South Carolina, it seems, is never too far from the seedier side of national political conversation. In the first presidential election for which I was eligible to vote, 1988, political consultant and native son Lee Atwater was working his magic against Michael Dukakis. Remember the infamous Willie Horton ad that played on racially tinged fear of crime? Atwater atoned for his political sins before dying of a brain tumor in 1991. But his take-no-prisoners style of campaigning lived on in his colleague Karl Rove. Just this week, Rove denied having anything to do with a nasty whisper campaign in South Carolina's 2000 Republican presidential primary. Someone was spreading the false rumor that Sen.

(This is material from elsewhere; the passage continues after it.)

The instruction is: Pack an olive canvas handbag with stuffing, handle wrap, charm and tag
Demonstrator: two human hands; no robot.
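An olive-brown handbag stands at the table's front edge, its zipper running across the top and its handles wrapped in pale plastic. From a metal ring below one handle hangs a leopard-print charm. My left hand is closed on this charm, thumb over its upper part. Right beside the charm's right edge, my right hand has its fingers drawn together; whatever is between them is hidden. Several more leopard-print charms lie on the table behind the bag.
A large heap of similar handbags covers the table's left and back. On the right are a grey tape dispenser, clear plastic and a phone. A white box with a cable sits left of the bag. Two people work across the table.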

John McCain had fathered an illegitimate black child, which helped McCain lose to George W. Bush. (Why doesn't any of this stuff ever happen in North Carolina?!)
And even the nation's "first black president," Bill Clinton, got into hot water with some black voters for dismissing Barack Obama's victory in the South Carolina primary by noting that Jesse Jackson had also won the state, and well that didn't amount to much, now did it? (Speaking of Jackson, he was born in Greenville, S.C., so we might as well accept him as an honorary Sandlapper. Which gives us the opportunity to recall Jackson's derogatory reference in 1984 to Jews as “Hymies” and New York City as "Hymietown.")
As for the 66-year-old deputy assistant attorney general found with a stripper and sex toys during his lunch break in a secluded part of a cemetery in the state capital last fall? Mama always said, "If you can't say something nice, don't say nuthin' at all."